### DATA EXCERPT
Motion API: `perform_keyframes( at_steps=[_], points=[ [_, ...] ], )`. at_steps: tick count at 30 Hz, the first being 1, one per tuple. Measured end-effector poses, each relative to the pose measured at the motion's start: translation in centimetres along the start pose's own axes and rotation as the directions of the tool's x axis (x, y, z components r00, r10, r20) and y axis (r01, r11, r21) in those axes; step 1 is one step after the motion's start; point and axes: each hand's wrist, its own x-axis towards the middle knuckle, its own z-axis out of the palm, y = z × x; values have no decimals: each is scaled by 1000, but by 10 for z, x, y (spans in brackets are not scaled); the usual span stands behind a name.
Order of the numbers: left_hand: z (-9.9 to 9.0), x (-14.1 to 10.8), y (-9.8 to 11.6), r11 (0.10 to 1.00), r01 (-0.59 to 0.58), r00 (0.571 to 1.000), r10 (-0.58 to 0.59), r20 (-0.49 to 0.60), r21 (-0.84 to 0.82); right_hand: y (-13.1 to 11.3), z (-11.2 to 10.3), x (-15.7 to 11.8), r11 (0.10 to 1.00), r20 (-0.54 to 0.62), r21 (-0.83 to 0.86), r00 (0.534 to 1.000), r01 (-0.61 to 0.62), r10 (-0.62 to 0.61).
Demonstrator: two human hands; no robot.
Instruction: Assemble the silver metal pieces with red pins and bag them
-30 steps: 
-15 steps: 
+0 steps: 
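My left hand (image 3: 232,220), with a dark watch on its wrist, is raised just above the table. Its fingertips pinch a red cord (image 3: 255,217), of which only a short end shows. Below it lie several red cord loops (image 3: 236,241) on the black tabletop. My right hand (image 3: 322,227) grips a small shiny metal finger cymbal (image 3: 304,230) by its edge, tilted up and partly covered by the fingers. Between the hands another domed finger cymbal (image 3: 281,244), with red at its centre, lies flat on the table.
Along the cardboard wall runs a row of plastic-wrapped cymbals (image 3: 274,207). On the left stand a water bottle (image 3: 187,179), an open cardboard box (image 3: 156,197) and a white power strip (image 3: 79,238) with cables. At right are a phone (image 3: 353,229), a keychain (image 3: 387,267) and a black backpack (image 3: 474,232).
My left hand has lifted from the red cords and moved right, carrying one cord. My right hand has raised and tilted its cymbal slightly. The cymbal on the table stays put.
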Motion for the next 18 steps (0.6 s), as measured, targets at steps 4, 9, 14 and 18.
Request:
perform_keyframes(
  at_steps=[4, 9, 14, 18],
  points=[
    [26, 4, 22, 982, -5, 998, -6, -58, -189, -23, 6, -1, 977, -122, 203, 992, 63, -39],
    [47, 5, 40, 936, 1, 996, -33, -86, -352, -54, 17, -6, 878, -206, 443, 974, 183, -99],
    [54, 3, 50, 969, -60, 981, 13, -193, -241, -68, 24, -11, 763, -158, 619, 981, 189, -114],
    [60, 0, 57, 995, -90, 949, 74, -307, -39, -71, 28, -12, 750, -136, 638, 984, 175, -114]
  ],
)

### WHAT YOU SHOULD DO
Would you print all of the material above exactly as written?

### OUTPUT FOR THIS TASK
Motion API: `perform_keyframes( at_steps=[_], points=[ [_, ...] ], )`. at_steps: tick count at 30 Hz, the first being 1, one per tuple. Measured end-effector poses, each relative to the pose measured at the motion's start: translation in centimetres along the start pose's own axes and rotation as the directions of the tool's x axis (x, y, z components r00, r10, r20) and y axis (r01, r11, r21) in those axes; step 1 is one step after the motion's start; point and axes: each hand's wrist, its own x-axis towards the middle knuckle, its own z-axis out of the palm, y = z × x; values have no decimals: each is scaled by 1000, but by 10 for z, x, y (spans in brackets are not scaled); the usual span stands behind a name.
Order of the numbers: left_hand: z (-9.9 to 9.0), x (-14.1 to 10.8), y (-9.8 to 11.6), r11 (0.10 to 1.00), r01 (-0.59 to 0.58), r00 (0.571 to 1.000), r10 (-0.58 to 0.59), r20 (-0.49 to 0.60), r21 (-0.84 to 0.82); right_hand: y (-13.1 to 11.3), z (-11.2 to 10.3), x (-15.7 to 11.8), r11 (0.10 to 1.00), r20 (-0.54 to 0.62), r21 (-0.83 to 0.86), r00 (0.534 to 1.000), r01 (-0.61 to 0.62), r10 (-0.62 to 0.61).
Demonstrator: two human hands; no robot.
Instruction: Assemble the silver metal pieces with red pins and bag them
-30 steps: 
-15 steps: 
+0 steps: 
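My left hand (image 3: 232,220), with a dark watch on its wrist, is raised just above the table. Its fingertips pinch a red cord (image 3: 255,217), of which only a short end shows. Below it lie several red cord loops (image 3: 236,241) on the black tabletop. My right hand (image 3: 322,227) grips a small shiny metal finger cymbal (image 3: 304,230) by its edge, tilted up and partly covered by the fingers. Between the hands another domed finger cymbal (image 3: 281,244), with red at its centre, lies flat on the table.
Along the cardboard wall runs a row of plastic-wrapped cymbals (image 3: 274,207). On the left stand a water bottle (image 3: 187,179), an open cardboard box (image 3: 156,197) and a white power strip (image 3: 79,238) with cables. At right are a phone (image 3: 353,229), a keychain (image 3: 387,267) and a black backpack (image 3: 474,232).
My left hand has lifted from the red cords and moved right, carrying one cord. My right hand has raised and tilted its cymbal slightly. The cymbal on the table stays put.
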Motion for the next 18 steps (0.6 s), as measured, targets at steps 4, 9, 14 and 18.
Request:
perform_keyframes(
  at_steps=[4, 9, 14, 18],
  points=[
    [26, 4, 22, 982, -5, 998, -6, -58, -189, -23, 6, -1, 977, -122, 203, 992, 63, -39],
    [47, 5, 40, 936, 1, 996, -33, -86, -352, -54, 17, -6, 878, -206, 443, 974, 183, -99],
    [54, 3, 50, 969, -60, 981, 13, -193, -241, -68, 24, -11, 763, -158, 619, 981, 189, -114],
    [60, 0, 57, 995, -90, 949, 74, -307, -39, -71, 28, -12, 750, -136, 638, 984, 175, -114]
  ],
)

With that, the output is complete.